▸ **THE TASK**
Please copy every line of the data in which the string "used" appears.

Segment Open

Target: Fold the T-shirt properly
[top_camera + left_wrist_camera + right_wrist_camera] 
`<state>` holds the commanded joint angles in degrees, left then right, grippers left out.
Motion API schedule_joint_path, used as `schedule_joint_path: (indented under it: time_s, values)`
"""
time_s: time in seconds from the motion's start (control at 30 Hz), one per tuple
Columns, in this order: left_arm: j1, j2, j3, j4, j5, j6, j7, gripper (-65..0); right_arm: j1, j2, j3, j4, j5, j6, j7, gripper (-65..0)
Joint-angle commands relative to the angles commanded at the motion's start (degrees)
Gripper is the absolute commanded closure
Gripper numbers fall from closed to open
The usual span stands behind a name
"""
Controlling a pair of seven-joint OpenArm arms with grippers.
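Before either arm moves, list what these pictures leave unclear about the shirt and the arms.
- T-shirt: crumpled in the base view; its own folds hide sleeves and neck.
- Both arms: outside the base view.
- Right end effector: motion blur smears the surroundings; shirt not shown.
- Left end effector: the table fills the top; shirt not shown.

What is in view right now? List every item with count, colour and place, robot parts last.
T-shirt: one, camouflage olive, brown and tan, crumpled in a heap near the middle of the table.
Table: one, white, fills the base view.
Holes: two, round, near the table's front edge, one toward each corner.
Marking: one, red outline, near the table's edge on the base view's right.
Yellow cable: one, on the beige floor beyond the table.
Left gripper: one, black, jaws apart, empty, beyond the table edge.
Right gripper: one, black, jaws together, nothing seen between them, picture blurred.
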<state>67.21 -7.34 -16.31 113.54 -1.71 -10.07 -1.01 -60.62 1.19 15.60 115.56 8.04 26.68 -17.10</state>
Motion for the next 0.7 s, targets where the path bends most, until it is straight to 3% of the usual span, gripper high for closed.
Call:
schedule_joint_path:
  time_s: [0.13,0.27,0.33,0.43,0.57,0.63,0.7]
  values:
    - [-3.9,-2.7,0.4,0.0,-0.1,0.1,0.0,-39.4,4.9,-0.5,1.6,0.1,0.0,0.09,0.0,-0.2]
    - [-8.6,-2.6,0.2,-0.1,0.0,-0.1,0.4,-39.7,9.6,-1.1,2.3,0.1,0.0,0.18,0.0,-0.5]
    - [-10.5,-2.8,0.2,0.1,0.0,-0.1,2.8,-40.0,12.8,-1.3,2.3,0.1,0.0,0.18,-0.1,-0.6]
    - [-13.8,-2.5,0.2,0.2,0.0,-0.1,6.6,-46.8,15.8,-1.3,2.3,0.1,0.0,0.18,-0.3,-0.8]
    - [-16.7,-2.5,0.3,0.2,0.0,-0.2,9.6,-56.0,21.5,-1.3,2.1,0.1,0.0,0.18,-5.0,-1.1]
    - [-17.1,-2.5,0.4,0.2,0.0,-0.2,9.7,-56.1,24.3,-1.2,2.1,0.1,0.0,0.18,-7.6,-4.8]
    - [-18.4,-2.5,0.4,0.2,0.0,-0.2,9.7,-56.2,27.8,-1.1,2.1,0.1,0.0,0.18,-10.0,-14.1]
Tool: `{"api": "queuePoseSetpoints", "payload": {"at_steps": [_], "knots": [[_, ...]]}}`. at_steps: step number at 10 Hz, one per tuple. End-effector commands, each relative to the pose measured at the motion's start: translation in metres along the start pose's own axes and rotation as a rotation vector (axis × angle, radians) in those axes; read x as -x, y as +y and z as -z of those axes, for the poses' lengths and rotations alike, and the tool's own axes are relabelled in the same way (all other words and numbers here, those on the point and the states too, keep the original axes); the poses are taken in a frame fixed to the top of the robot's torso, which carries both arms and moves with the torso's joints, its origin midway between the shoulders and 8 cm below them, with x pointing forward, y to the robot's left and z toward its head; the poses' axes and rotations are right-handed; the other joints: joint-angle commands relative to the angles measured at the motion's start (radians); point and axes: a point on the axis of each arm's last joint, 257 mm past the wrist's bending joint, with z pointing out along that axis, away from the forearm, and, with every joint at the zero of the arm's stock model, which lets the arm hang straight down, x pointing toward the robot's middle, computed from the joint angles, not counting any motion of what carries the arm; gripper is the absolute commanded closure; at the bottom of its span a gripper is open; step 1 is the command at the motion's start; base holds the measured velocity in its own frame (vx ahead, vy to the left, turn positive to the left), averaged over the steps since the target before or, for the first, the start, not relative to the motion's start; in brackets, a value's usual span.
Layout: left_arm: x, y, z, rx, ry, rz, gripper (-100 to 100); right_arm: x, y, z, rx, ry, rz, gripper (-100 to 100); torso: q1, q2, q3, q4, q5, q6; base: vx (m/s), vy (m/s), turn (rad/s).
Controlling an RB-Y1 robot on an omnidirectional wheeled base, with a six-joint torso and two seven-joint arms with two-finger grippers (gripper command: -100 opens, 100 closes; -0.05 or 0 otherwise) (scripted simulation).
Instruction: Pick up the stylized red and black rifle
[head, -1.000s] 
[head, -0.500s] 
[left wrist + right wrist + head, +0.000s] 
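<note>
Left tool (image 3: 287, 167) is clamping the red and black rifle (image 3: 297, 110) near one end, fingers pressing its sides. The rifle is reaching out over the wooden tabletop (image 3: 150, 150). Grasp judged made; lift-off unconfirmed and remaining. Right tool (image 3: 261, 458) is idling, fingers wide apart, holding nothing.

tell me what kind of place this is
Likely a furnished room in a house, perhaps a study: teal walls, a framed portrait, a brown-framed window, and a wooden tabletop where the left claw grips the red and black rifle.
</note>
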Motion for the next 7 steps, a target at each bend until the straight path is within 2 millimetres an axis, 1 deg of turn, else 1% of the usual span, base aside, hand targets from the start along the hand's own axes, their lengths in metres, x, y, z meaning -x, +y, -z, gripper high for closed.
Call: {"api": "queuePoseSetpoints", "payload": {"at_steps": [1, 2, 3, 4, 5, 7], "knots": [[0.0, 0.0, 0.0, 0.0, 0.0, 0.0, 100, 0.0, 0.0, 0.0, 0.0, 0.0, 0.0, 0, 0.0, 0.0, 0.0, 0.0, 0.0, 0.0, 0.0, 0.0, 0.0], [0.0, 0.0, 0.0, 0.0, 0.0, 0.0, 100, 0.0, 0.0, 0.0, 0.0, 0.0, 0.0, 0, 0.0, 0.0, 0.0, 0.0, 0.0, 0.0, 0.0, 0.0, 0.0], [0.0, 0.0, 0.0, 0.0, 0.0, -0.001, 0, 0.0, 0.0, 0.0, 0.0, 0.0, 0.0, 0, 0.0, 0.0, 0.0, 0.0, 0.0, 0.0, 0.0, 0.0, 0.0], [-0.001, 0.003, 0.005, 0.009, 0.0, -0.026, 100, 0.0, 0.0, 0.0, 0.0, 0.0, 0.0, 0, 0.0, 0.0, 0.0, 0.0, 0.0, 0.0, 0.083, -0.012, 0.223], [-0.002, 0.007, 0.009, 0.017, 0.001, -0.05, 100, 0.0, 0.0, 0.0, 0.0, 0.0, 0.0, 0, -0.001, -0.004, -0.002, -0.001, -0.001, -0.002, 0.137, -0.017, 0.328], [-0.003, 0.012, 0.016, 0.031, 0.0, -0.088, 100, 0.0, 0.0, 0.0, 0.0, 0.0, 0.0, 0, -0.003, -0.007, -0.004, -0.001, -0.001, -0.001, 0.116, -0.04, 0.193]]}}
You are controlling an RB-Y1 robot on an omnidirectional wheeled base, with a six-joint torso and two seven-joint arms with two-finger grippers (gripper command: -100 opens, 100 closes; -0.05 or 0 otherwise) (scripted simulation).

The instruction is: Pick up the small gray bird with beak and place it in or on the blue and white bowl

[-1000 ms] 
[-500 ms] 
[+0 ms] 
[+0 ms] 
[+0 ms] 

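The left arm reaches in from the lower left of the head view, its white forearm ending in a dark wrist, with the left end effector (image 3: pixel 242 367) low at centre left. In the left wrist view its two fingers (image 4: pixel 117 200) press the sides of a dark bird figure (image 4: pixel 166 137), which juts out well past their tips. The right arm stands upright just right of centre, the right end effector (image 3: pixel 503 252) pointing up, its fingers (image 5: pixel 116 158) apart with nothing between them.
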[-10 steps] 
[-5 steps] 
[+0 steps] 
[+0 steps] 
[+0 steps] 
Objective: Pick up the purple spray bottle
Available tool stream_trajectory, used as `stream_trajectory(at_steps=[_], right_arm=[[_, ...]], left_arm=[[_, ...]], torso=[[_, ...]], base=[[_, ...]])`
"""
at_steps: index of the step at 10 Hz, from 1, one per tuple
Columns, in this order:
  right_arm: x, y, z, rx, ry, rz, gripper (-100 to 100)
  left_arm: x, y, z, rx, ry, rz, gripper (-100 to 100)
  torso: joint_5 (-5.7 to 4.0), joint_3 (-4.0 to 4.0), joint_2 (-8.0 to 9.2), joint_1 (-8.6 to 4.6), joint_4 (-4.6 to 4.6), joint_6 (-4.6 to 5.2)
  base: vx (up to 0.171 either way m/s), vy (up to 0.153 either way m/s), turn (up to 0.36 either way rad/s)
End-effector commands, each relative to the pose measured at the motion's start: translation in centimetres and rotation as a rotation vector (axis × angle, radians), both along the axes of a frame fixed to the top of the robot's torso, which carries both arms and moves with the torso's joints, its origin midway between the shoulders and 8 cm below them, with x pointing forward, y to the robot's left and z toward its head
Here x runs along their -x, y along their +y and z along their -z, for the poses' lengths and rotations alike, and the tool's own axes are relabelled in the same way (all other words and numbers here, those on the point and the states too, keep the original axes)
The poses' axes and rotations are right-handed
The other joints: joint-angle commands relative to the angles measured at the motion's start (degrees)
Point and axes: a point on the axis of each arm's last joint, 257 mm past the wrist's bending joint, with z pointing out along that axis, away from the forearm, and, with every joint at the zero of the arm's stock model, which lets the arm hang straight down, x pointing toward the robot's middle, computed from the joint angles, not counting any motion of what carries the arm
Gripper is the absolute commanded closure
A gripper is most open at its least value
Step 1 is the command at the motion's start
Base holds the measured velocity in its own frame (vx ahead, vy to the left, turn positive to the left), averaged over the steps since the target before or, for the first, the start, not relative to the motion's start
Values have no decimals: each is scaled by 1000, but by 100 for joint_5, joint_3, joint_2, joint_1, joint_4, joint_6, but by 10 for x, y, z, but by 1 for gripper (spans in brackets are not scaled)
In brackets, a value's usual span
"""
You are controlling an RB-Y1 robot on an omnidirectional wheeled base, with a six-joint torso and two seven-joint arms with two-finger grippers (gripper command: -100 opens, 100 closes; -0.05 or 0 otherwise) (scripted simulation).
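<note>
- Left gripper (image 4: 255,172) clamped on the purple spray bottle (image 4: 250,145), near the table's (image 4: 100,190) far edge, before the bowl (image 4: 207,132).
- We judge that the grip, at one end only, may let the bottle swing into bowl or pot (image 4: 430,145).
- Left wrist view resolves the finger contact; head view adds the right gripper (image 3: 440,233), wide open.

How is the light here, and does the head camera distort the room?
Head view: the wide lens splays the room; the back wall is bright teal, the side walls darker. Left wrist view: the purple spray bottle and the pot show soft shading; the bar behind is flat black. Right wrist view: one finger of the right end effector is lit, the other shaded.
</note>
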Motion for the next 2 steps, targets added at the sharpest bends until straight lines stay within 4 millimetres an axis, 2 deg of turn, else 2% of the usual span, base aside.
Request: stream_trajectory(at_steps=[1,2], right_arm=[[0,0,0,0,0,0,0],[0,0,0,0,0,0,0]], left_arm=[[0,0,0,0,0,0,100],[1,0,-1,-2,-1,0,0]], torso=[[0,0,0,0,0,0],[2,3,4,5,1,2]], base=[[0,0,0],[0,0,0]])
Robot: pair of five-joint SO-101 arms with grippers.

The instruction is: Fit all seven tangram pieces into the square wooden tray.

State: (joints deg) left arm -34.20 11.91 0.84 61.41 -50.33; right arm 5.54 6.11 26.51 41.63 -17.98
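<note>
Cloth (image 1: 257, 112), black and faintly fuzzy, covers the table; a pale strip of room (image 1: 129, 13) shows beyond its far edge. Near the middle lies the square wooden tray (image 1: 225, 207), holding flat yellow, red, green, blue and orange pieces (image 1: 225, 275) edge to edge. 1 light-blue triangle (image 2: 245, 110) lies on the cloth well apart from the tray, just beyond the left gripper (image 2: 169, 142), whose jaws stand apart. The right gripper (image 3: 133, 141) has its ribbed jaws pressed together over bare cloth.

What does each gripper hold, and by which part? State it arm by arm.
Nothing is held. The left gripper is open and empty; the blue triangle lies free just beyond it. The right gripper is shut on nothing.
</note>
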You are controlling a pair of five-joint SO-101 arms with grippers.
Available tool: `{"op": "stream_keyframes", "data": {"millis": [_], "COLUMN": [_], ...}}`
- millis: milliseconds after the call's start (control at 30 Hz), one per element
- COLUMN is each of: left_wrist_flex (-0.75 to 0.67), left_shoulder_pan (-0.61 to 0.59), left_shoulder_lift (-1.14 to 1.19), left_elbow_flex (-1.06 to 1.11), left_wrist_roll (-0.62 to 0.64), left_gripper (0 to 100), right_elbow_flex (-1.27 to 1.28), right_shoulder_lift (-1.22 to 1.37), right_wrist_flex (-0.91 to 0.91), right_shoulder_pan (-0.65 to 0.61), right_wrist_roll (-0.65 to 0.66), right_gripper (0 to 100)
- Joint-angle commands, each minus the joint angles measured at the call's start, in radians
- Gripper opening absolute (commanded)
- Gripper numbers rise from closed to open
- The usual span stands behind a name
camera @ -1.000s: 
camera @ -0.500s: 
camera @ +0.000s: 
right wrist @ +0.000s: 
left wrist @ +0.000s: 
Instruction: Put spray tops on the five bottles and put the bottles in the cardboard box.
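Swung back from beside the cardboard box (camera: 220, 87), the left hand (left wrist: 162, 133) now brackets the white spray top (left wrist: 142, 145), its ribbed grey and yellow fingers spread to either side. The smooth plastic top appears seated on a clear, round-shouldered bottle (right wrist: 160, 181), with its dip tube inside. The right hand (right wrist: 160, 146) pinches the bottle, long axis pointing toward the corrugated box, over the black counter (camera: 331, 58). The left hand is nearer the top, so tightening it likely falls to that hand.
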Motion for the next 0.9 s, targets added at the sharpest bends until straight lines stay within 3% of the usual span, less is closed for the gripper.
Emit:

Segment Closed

▸ **REPLY**
Motion API schedule_joint_path, used as `schedule_joint_path: (indented under it: time_s, values)`
Available tool stream_trajectory, used as `stream_trajectory(at_steps=[_], right_arm=[[_, ...]], left_arm=[[_, ...]], torso=[[_, ...]], base=[[_, ...]])`

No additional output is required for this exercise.